Potentially deadly Clostridium difficile (C. diff), which sickened an estimated half million Americans one recent year, has gained notoriety as a hospital-acquired infection.

Patients who have taken antibiotics face an elevated risk of acquiring the diarrheal disease, and the majority of infections occur in health care facilities, research has shown.

Not everyone infected with C. diff is a patient in a hospital or nursing home, and researchers trying to get a better understanding of cases acquired in community settings. They have concluded that antibiotics prescribed by dentists may be contributing to the spread of C. diff, which in 2011 killed more than 29,000 people in this country alone.

Primary care dentists write about 10 percent of all antibiotic prescriptions filled by pharmacies each year. That adds up to about 26 million prescriptions annually, according to federal data.
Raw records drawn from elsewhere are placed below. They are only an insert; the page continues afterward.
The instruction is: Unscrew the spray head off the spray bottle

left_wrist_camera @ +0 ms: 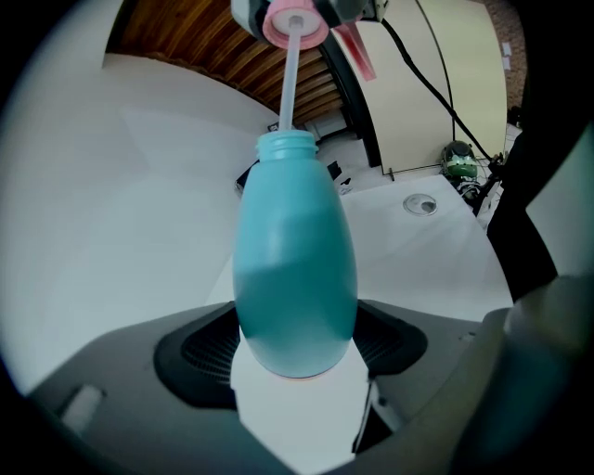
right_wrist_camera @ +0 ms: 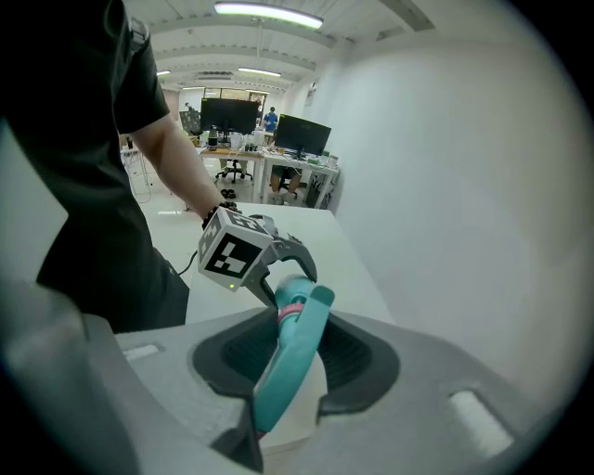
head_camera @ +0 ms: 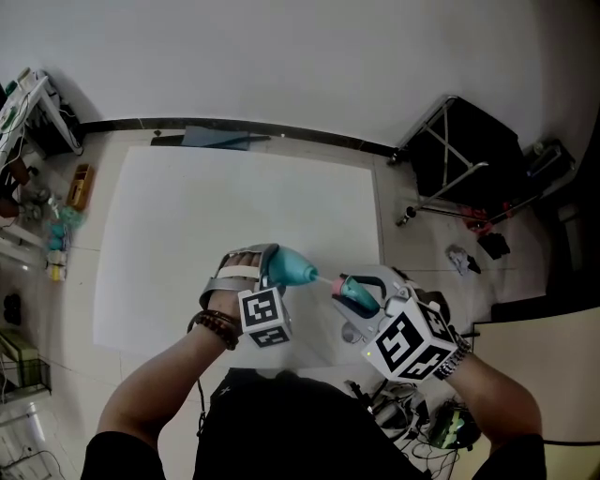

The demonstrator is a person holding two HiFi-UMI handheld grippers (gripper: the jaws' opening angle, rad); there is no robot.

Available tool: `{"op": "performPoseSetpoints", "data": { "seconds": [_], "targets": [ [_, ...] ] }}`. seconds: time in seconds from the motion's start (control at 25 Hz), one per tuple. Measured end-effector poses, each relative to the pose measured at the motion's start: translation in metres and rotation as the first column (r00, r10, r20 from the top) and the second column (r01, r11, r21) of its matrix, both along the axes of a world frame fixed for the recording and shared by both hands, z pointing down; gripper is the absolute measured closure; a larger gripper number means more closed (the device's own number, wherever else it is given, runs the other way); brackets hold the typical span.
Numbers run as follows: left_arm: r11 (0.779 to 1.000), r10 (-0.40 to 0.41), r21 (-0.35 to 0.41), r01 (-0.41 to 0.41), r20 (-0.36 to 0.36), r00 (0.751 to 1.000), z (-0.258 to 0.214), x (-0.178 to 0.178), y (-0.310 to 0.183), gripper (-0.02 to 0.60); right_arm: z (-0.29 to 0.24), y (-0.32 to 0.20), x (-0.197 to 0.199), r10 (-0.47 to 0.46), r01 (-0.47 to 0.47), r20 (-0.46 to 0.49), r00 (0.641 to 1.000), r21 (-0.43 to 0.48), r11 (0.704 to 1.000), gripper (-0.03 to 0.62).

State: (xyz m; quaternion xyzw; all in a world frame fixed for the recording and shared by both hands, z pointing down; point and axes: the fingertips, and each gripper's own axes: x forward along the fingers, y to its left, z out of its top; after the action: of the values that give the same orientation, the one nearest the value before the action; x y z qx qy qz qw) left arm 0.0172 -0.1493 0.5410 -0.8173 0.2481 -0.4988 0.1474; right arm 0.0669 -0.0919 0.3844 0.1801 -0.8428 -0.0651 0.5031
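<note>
A teal spray bottle (head_camera: 295, 270) lies nearly level over the white table (head_camera: 169, 225), with my left gripper (head_camera: 270, 274) shut on its base. In the left gripper view the bottle (left_wrist_camera: 295, 269) stands between the pads (left_wrist_camera: 209, 348), and its threaded neck (left_wrist_camera: 287, 143) is bare. A thin white dip tube (left_wrist_camera: 288, 83) runs from the neck up to the pink collar (left_wrist_camera: 295, 24) of the spray head. My right gripper (head_camera: 364, 302) is shut on the teal spray head (head_camera: 355, 292), just right of the bottle's mouth. In the right gripper view the head (right_wrist_camera: 290, 357) sits clamped between the jaws.
A black folding stand (head_camera: 459, 159) is on the floor at the right. Cables and small items (head_camera: 412, 412) lie below my right hand, and cluttered shelves (head_camera: 28, 131) line the left edge. Office desks with monitors (right_wrist_camera: 251, 130) show far behind.
</note>
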Motion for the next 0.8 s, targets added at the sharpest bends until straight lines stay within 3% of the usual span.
{"op": "performPoseSetpoints", "data": {
  "seconds": [0.8],
  "targets": [
    [0.994,0.104,-0.039,-0.103,0.023,0.994,-0.026,0.035,0.037,0.181,0.021,0.016,0.001,-0.080,0.080,-0.069,0.994,0.004,0.997,0.473]
  ]
}}
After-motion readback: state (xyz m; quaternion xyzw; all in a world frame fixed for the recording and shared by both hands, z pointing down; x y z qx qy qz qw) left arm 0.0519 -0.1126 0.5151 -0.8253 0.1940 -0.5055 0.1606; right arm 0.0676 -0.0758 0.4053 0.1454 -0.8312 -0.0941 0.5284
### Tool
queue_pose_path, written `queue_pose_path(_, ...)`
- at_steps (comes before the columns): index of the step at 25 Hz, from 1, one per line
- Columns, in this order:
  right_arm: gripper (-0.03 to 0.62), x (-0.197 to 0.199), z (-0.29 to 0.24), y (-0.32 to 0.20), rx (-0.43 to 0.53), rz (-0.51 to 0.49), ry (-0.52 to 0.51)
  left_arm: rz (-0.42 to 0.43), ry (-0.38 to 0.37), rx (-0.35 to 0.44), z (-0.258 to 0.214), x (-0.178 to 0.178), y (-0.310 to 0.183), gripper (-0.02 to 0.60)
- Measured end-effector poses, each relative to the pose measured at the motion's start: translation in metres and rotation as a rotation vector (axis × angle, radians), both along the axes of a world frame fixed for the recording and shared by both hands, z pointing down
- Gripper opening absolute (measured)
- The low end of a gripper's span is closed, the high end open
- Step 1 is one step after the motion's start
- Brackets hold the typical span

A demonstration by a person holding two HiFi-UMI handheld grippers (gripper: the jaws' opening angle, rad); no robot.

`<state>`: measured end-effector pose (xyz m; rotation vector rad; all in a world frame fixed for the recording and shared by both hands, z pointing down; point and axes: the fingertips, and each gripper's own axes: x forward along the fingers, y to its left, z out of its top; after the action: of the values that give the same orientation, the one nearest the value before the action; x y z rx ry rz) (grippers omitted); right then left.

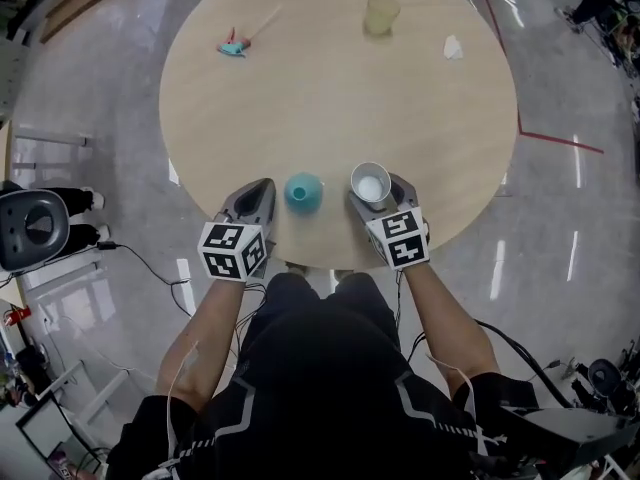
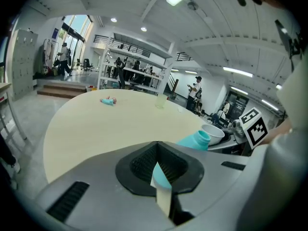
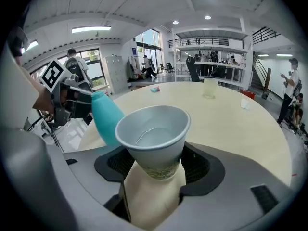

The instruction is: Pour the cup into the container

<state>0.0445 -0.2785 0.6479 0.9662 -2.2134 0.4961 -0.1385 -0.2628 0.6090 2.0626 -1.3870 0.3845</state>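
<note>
A white paper cup (image 1: 370,184) (image 3: 153,134) with clear liquid in it is upright, and my right gripper (image 1: 375,192) (image 3: 154,174) is shut on it near the front edge of the round wooden table (image 1: 330,98). Just left of the cup stands a teal narrow-necked container (image 1: 303,190) (image 3: 106,117) (image 2: 195,141), upright with its mouth open. My left gripper (image 1: 257,196) (image 2: 161,179) is left of the container, jaws shut with nothing between them, not touching it.
At the far side of the table stand a yellowish translucent cup (image 1: 381,14), a small teal toy (image 1: 234,47) and a crumpled white scrap (image 1: 453,48). A black stool (image 1: 35,228) sits on the floor at the left.
</note>
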Motion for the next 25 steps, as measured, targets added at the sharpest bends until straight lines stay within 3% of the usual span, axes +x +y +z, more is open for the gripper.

Concerns about antibiotic resistance and the spread of C. diff have fueled calls for responsible antibiotic use among medical providers in recent years. Researcher Stacy Holzbauer, an epidemiology field officer for the Centers for Disease Control and Prevention and the Minnesota Department of Health, told Medscape Medical News that dentists might not be as well-informed about the potential harms of antibiotic overuse,

Holzbauer and colleagues interviewed 1,626 people with community-acquired C. diff., and 926 reported they had been prescribed an antibiotic within three months of their illness; with 136 (15 percent) saying they had gotten the prescription from their dentist. The respondents came from five Minnesota counties and had acquired the disease between 2009 and 2015.

“I think the biggest issue is that dentists have been left out of the conversation because no one really recognized how large the dental prescribing was in the greater scheme of things, especially when it comes to outpatient prescribing,” said Holzbauer, who discussed her findings in a presentation at IDWeek 2017. The annual joint meeting of organizations including the Infectious Diseases Society of America (IDSA), which was held last October in San Diego.

Holzbauer said more study was needed to determine whether the Minnesota results could be generalized nationally.

Last year, Lauri Hicks, director of the Office of Antibiotic Stewardship at the Centers for Disease Control and Prevention raised similar concerns. Hicks urged dentists to follow evidence-based medical practices when prescribing antibiotics. “With data showing that 30 percent of all outpatient antibiotic prescriptions are unnecessary, it’s crucial that healthcare providers across all specialties commit to improving antibiotic prescribing in their individual practice settings,” she wrote.

“Due to barriers in data collection, it’s unclear exactly how much unnecessary antibiotic prescribing takes place in dentistry. However, there is concern that unnecessary and inappropriate prescribing is common in dental offices,” Hicks added.